▸ **Required work**
The output should be every line below, retyped exactly, with no images.
##########
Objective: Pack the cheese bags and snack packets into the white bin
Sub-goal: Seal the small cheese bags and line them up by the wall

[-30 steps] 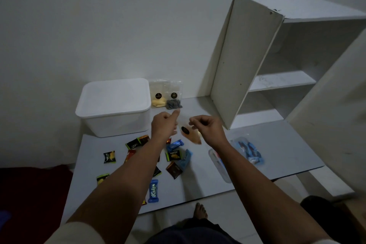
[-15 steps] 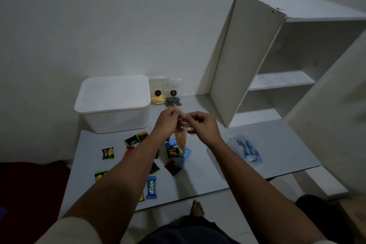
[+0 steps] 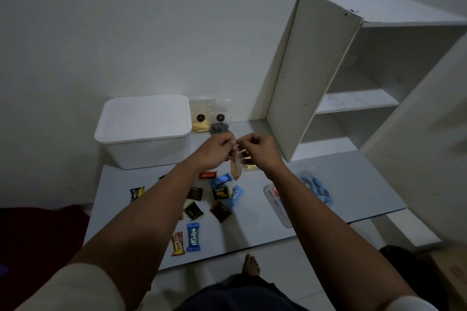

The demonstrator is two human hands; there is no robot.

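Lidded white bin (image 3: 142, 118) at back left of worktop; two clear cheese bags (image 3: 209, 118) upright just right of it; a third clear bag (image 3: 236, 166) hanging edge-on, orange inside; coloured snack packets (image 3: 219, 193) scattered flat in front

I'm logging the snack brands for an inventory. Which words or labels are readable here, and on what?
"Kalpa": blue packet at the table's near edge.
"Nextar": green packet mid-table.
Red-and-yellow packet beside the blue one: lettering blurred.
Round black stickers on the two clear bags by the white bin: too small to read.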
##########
▸ **Exercise response**
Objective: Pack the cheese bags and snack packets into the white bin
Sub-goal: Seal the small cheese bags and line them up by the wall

[-30 steps] 
[-15 steps] 
[+0 steps] 

The demonstrator is two human hands; there is no robot.

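Lidded white bin (image 3: 142, 118) at back left of worktop; two clear cheese bags (image 3: 209, 118) upright just right of it; a third clear bag (image 3: 236, 166) hanging edge-on, orange inside; coloured snack packets (image 3: 219, 193) scattered flat in front

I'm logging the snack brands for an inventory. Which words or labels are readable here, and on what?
"Kalpa": blue packet at the table's near edge.
"Nextar": green packet mid-table.
Red-and-yellow packet beside the blue one: lettering blurred.
Round black stickers on the two clear bags by the white bin: too small to read.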

Output for the exercise is complete.